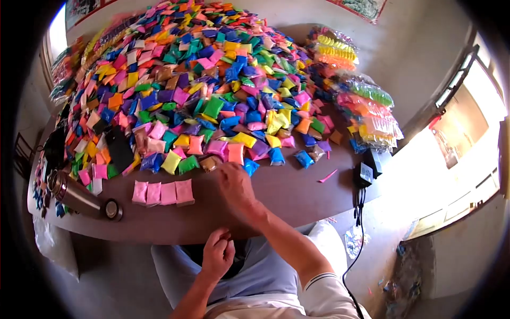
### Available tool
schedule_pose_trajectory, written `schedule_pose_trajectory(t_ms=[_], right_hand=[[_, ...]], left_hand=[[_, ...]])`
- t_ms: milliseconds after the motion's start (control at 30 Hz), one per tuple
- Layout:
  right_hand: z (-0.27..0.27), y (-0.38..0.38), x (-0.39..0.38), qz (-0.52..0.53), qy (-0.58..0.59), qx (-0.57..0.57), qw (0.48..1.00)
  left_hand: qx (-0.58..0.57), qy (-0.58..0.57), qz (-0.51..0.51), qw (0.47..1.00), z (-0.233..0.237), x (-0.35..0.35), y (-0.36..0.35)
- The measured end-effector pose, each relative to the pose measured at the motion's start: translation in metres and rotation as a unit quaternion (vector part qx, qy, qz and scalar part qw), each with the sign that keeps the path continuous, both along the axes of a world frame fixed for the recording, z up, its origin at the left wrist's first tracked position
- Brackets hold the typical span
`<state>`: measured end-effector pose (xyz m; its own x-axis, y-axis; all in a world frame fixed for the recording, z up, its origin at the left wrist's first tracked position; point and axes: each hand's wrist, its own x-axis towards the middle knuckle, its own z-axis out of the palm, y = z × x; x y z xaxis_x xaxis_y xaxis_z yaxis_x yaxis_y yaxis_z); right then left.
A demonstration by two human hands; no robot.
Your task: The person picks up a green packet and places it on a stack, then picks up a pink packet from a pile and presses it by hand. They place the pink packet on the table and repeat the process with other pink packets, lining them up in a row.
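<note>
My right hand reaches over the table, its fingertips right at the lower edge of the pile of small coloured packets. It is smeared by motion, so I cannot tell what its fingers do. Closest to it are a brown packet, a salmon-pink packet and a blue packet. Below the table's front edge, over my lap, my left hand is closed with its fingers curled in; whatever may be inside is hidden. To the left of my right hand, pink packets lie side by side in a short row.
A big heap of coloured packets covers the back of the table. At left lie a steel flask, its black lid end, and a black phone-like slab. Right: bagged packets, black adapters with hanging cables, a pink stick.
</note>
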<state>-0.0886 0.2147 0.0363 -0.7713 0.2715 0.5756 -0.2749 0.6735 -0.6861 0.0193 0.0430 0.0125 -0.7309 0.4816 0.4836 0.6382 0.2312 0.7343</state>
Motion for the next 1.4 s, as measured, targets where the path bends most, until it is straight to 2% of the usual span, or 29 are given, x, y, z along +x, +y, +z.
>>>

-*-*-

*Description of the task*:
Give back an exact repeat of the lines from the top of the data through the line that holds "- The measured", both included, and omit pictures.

*Response*:
### Available tool
schedule_pose_trajectory, written `schedule_pose_trajectory(t_ms=[_], right_hand=[[_, ...]], left_hand=[[_, ...]])`
- t_ms: milliseconds after the motion's start (control at 30 Hz), one per tuple
- Layout:
  right_hand: z (-0.27..0.27), y (-0.38..0.38), x (-0.39..0.38), qz (-0.52..0.53), qy (-0.58..0.59), qx (-0.57..0.57), qw (0.48..1.00)
  left_hand: qx (-0.58..0.57), qy (-0.58..0.57), qz (-0.51..0.51), qw (0.47..1.00), z (-0.233..0.237), x (-0.35..0.35), y (-0.36..0.35)
- The measured end-effector pose, each relative to the pose measured at the motion's start: translation in metres and rotation as a unit quaternion (vector part qx, qy, qz and scalar part qw), each with the sign that keeps the path continuous, both along the axes of a world frame fixed for the recording, z up, its origin at the left wrist's first tracked position

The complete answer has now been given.